# Aem Intakes



## NJG8GT (Nov 14, 2007)

Hey, I curious if anyone has noticed this who are using the AEM Brute Force Intake Kits. I had intake kit on car since around October/November. I was looking under the hood today and noticed some marks on my silver intake tube. I looked up under hood itself and saw one of the rubber fins slightly bent over as if the intake tube was pressing against it when hood is closed. The rubber fins are part of the fake air scoops we have on car. I took a towel and wiped the marks off of the intake tube. I know lowet runs an AEM Intake and if anyone else has seen this what have you done to correct this. I may be able to rotate tube just a little bit more so that the bent portion of the intake tube right before the filter doesnt hit. I guess i'm gonna try that first. Any suggestions area welcomed. Thanks.


----------



## PDQ GTO (Jun 21, 2007)

Ya - I had similar issue; The tube was rubbing on the hood insulation. I just rotated the tube down and that fixed the problem. Also, the black cage that the filter sits in was just too high and digging into the hood. Cut 1/2 an inch off and all is well. Should be a simple fix... Make sure you MAF is not rubbing or hitting anything too...


----------



## NJG8GT (Nov 14, 2007)

PDQ GTO said:


> Ya - I had similar issue; The tube was rubbing on the hood insulation. I just rotated the tube down and that fixed the problem. Also, the black cage that the filter sits in was just too high and digging into the hood. Cut 1/2 an inch off and all is well. Should be a simple fix... Make sure you MAF is not rubbing or hitting anything too...

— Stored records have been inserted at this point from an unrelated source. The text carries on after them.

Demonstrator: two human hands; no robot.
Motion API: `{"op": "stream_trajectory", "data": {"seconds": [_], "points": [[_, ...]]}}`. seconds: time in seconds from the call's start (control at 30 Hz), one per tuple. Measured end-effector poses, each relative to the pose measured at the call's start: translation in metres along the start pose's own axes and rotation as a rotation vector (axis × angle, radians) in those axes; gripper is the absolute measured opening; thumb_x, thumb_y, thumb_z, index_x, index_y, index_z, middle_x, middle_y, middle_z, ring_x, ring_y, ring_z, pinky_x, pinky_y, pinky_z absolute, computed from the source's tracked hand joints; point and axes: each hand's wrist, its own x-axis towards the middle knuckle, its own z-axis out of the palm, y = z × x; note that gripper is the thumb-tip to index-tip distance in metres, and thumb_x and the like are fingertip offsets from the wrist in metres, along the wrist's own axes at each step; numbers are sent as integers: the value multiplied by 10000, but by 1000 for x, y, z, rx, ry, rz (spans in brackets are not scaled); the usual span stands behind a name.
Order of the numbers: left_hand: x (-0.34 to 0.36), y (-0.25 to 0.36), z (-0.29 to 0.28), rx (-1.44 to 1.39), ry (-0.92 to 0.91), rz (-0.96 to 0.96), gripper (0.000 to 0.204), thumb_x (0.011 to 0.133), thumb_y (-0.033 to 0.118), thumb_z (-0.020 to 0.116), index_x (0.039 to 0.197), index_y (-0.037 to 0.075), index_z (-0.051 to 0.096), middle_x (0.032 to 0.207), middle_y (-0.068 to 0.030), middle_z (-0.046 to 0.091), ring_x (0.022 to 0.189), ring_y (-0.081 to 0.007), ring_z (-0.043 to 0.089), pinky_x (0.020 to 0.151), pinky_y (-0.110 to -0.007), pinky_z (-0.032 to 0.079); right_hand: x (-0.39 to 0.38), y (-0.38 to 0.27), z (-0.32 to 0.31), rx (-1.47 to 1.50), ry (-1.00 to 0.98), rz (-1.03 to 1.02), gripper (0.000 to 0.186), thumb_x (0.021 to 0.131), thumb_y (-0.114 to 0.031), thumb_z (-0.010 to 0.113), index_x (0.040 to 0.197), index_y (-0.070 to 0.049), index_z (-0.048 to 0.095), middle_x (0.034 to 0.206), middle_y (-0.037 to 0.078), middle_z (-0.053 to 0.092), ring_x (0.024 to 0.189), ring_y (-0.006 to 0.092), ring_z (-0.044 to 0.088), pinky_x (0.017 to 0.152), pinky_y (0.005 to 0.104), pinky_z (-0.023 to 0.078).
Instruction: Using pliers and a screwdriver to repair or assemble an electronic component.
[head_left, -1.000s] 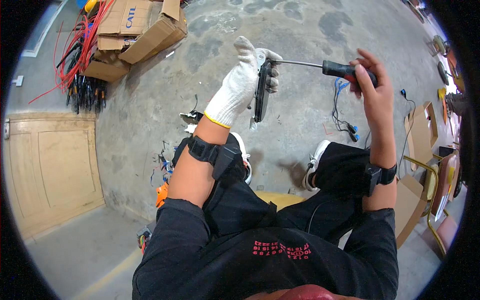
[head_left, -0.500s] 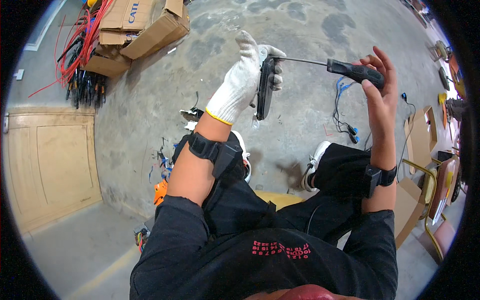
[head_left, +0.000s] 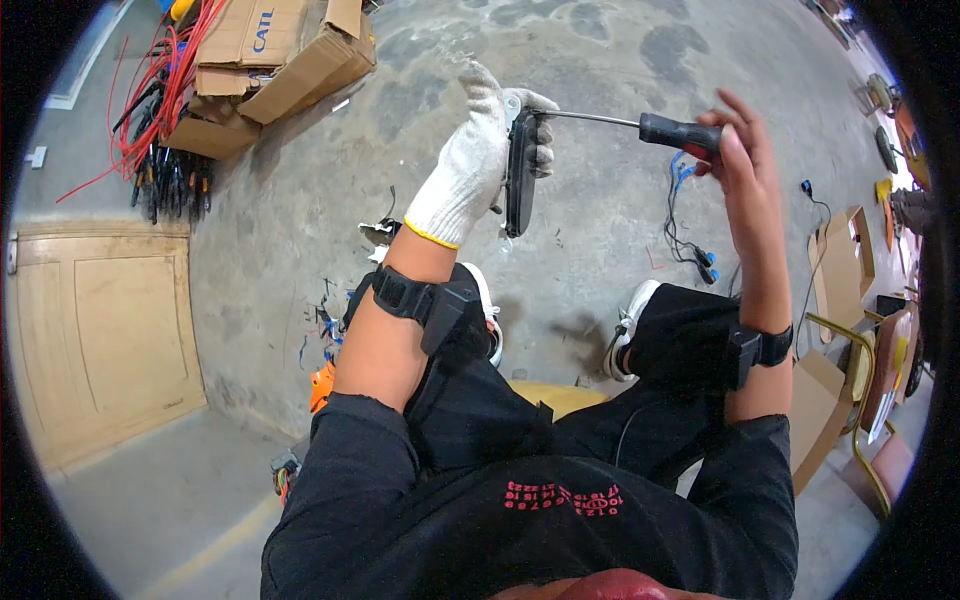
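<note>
My left hand (head_left: 470, 160), in a white knit glove with a yellow cuff edge, is wrapped round a long black part (head_left: 519, 180) with a pale metal tab at its top. Some gloved fingertips show on the part's right side. My bare right hand (head_left: 747, 165) is closed loosely at the end of the black handle of a screwdriver (head_left: 680, 135). The metal shaft runs left to the top of the black part, where its tip is too small to make out. What the black part belongs to cannot be told.
Open cardboard boxes (head_left: 325, 70), red cable (head_left: 170, 90) and black leads stand at the far left, above a wooden door (head_left: 130, 330). Black cords with blue plugs (head_left: 705, 262) lie on the concrete floor. A metal-framed chair (head_left: 865, 390) and more cardboard (head_left: 845, 270) are at the right.
Both hands, the black part and the screwdriver have shifted slightly left. My right fingers have changed their position around the handle's end.
</note>
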Motion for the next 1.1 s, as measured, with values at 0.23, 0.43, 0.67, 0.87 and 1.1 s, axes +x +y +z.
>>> {"op": "stream_trajectory", "data": {"seconds": [0.23, 0.43, 0.67, 0.87, 1.1], "points": [[0, -2, -2, -19, -3, -41, 921, 855, 816, 167, 1036, 7, 569, 788, -62, 541, 644, -157, 582, 657, -323, 553, 0, 1, -3, -134, -95, 230, 405, 970, -290, 561, 1254, -2, 568, 898, 70, 627, 766, 140, 643, 577, 247, 485], [2, -4, -2, -14, -2, -27, 936, 842, 827, 163, 1036, 5, 566, 784, -58, 540, 638, -153, 576, 641, -321, 543, 5, -4, -7, 77, -82, 525, 421, 979, -275, 526, 1323, -33, 528, 900, 43, 631, 638, 96, 587, 549, 232, 444], [0, -3, -2, -52, -10, -44, 917, 844, 828, 176, 1038, 18, 560, 781, -57, 541, 643, -153, 575, 639, -320, 539, 0, -2, -6, -43, -43, -77, 510, 934, -312, 554, 1356, -32, 494, 1112, 134, 621, 997, 198, 626, 838, 303, 483], [0, -2, 0, 1, -8, -30, 894, 856, 816, 187, 1030, 25, 566, 782, -57, 548, 645, -153, 579, 641, -325, 544, 17, 16, -30, -128, -283, 646, 445, 959, -299, 514, 1302, -18, 550, 1023, 82, 669, 799, 114, 599, 679, 215, 461], [0, -2, -1, -25, 19, -24, 853, 887, 783, 212, 1015, 16, 563, 771, -60, 547, 637, -157, 578, 637, -325, 548, 0, 2, -5, 155, -96, -35, 415, 981, -253, 498, 1334, -36, 520, 1150, 147, 620, 879, 172, 632, 710, 276, 495]]}}
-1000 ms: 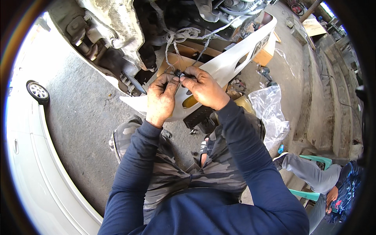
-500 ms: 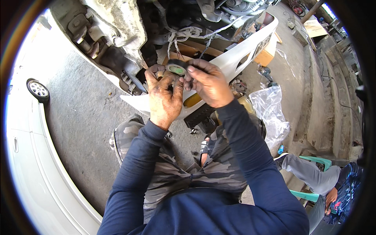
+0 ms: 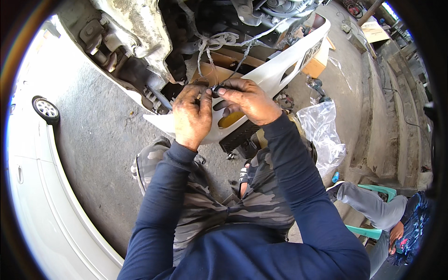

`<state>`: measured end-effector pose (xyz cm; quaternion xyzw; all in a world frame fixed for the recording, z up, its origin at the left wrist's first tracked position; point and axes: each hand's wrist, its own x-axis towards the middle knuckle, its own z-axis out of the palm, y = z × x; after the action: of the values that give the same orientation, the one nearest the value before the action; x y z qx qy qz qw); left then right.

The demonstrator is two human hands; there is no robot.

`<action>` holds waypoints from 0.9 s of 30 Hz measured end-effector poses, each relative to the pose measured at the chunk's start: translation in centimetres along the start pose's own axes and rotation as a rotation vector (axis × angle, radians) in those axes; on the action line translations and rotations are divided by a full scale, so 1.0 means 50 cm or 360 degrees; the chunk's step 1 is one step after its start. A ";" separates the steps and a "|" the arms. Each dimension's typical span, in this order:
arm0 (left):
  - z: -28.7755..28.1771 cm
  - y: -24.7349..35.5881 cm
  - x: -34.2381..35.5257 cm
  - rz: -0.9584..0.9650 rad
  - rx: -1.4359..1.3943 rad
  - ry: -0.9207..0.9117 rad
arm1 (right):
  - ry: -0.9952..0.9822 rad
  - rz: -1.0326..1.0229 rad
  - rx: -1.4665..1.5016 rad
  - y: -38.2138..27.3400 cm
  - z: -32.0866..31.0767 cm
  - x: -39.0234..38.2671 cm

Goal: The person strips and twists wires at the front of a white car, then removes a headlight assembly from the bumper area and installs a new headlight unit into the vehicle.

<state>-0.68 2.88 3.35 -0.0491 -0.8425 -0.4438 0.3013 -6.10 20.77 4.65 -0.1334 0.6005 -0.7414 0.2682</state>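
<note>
My left hand and my right hand meet fingertip to fingertip above the white bumper. Both are closed in a pinch. Between them shows a small dark piece of the black tape roll, mostly covered by my right fingers. Thin wires drop from a taped wiring harness to my left fingertips, where their ends are hidden.
The opened car front rises ahead, with cardboard beyond the bumper. A clear plastic bag lies at right. A white car stands at left. Another person sits on a green chair, lower right.
The tape roll's green core faced up between my hands before; now the roll is turned and mostly covered. My fingertips have drawn together by the wires, and my right hand sits slightly lower.
</note>
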 end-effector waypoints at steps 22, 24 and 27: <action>-0.010 0.009 -0.001 0.0016 0.0137 0.0029 | 0.0045 -0.0125 -0.0264 -0.005 -0.003 0.001; -0.012 0.012 0.000 0.0158 0.0225 0.0084 | -0.0101 -0.0225 0.0331 -0.006 0.002 0.002; -0.015 0.017 -0.004 0.0239 0.0314 0.0069 | 0.0065 -0.0354 0.0511 0.008 0.036 0.013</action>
<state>0.12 2.86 4.17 -0.0727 -0.8692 -0.3360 0.3553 -5.59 18.89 4.65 -0.1393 0.4614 -0.8553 0.1904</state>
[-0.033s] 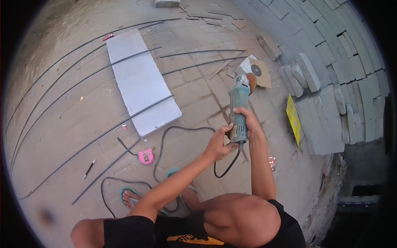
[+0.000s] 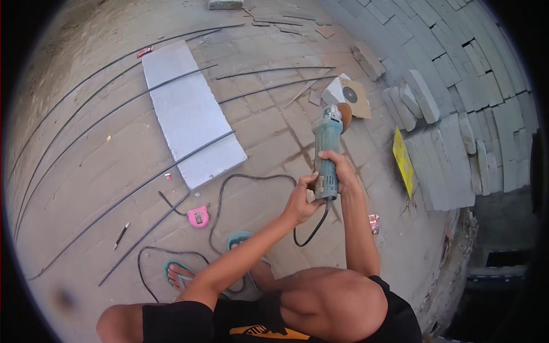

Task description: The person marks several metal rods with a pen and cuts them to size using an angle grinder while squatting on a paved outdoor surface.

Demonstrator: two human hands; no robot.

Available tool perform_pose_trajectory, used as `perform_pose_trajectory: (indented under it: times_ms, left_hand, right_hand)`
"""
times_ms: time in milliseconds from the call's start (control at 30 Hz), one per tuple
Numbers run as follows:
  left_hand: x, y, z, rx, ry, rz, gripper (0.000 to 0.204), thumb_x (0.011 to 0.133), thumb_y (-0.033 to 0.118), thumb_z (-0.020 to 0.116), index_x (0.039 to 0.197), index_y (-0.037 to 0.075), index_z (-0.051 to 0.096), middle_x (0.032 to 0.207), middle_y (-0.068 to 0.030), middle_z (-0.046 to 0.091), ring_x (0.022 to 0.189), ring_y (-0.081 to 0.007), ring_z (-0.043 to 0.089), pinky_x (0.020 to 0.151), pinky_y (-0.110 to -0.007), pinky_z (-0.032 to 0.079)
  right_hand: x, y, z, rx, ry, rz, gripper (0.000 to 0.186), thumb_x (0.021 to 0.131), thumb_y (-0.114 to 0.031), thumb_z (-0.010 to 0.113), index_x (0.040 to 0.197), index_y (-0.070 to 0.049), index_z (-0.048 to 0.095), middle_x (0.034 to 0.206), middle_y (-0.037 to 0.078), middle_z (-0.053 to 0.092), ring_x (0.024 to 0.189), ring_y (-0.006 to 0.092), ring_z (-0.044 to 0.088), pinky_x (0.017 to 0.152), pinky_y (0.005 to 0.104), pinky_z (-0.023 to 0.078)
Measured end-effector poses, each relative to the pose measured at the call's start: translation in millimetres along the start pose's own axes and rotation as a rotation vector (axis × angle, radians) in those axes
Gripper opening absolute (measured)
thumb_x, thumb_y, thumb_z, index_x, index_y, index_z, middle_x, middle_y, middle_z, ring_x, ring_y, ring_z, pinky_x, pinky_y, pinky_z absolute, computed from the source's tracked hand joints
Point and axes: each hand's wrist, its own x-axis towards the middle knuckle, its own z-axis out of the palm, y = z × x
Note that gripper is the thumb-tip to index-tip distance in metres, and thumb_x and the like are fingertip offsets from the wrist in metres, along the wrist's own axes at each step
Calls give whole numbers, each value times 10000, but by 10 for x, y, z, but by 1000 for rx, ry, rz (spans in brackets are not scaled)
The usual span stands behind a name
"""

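Note:
In front of me I hold an angle grinder [image 2: 327, 137] with a worn teal body and a brown disc [image 2: 345, 117] at its far end. My right hand [image 2: 342, 170] is closed around the grinder's body from the right. Lower on the left side, my left hand [image 2: 299, 200] grips the rear part, its thumb pressed against the housing; some of its fingers are hidden. A black power cord [image 2: 311, 237] hangs from the grinder's rear and loops over the ground. Whether the disc is spinning, I cannot tell.
Several thin steel bars [image 2: 137, 191] lie left, some across a pale block [image 2: 191, 117]. Near my feet are a pink tape measure [image 2: 198, 216] and a marker [image 2: 122, 235]. Beyond the disc lies an opened cardboard box [image 2: 355, 97]. Stacked blocks [image 2: 449, 160] and a yellow sheet [image 2: 403, 163] stand right.
The whole view has shifted very slightly, so the ground things sit a little further left. Both hands keep the same hold on the grinder.

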Motion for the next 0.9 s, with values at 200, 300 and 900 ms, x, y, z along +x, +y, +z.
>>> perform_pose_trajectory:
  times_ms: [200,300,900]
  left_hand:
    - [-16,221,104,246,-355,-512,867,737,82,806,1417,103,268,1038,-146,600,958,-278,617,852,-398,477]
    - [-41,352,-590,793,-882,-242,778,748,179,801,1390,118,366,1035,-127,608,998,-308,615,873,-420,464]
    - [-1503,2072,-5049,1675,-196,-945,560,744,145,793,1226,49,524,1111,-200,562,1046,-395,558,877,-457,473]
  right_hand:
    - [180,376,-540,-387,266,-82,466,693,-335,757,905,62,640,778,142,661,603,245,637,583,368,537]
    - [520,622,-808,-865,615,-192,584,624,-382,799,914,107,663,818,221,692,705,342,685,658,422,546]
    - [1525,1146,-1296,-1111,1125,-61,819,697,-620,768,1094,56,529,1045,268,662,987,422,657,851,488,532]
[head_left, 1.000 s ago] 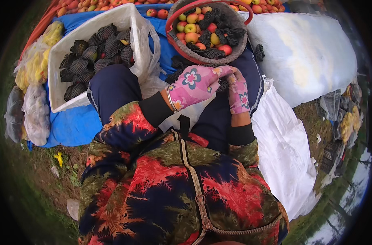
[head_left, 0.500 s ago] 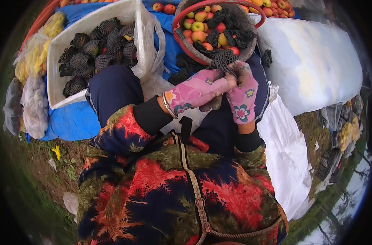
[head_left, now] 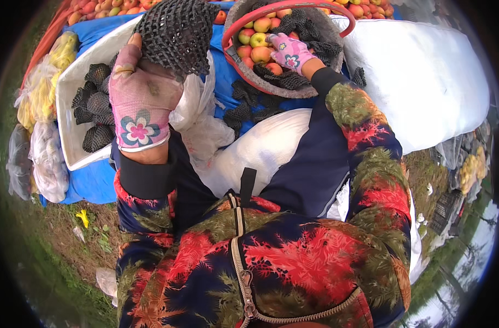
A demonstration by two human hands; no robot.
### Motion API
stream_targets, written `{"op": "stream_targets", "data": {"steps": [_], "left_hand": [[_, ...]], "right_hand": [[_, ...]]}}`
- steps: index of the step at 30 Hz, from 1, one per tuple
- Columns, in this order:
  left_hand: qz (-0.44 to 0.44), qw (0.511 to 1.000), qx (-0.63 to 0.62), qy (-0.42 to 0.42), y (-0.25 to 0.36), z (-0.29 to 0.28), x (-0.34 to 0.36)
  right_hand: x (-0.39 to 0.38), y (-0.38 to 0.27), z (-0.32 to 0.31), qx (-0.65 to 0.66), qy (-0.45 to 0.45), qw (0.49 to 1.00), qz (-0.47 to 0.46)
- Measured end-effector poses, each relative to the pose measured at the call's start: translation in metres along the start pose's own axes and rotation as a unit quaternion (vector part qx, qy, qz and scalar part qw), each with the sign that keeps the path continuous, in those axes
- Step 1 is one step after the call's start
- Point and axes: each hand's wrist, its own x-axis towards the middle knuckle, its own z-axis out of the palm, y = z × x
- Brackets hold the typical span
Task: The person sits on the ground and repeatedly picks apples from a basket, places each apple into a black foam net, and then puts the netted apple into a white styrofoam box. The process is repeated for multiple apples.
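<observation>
Grass and bare soil border a blue tarp spread outdoors, with heaped red and yellow fruit along its far edge and a big white sack to the right. Between the person's knees and that heap, the work looks divided between the two hands. The left hand grasps a black mesh bundle, its thumb pressed to the near side, held up over the right-hand part of a white crate where other fruit in black netting lies; the mesh bulges as though filled, but what is inside is hidden. The right hand is inside a grey bucket with a red handle, fingertips at the apples; whether they have closed on one I cannot tell. The step in hand seems to be setting down a wrapped piece while reaching for a bare one. On the left that calls for lowering, then loosening the fingers; on the right, a grip clear of the loose netting among the apples.
</observation>
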Motion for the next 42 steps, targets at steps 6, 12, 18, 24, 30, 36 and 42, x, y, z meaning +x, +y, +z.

Okay thanks, I'm gonna try loosing the one support brace and the clamp near the throttle body and try to rotate it a little. I dont see at all where the heat shield is rubbing the insulation. I double check. I also looked around after seeing that and checked the clearance of the maf sensor/wires/hoses. All else looks good. When wife gets home tonight and after dinner Im gonna try and rotate it a little. Thanks again.


----------



## PDQ GTO (Jun 21, 2007)

BTW JNgoat - The hood scoop inserts pop out if you ever decide you want some more down their. I took mine out right after I bought the Goat. 



NJgoat said:


> Okay thanks, I'm gonna try loosing the one support brace and the clamp near the throttle body and try to rotate it a little. I dont see at all where the heat shield is rubbing the insulation. I double check. I also looked around after seeing that and checked the clearance of the maf sensor/wires/hoses. All else looks good. When wife gets home tonight and after dinner Im gonna try and rotate it a little. Thanks again.


----------



## NJG8GT (Nov 14, 2007)

*Intake*

The Main support for the intake tube that attaches to the heat shield was adjustable. I slid the support down more on the shield, hopefully giving me enough room for clearance. No part of the intake tube or MAF was touching the shield, but for good measure, I placed a piece of rubber edging around the heat shield cut out so that if any vibration occurrs when hood is closed it would protect the intake tube/maf from rubbing on heat shield. Whew, gettin' a little nervouse there for a minute, was thinkin' I had to find another intake or put stock back on!!! 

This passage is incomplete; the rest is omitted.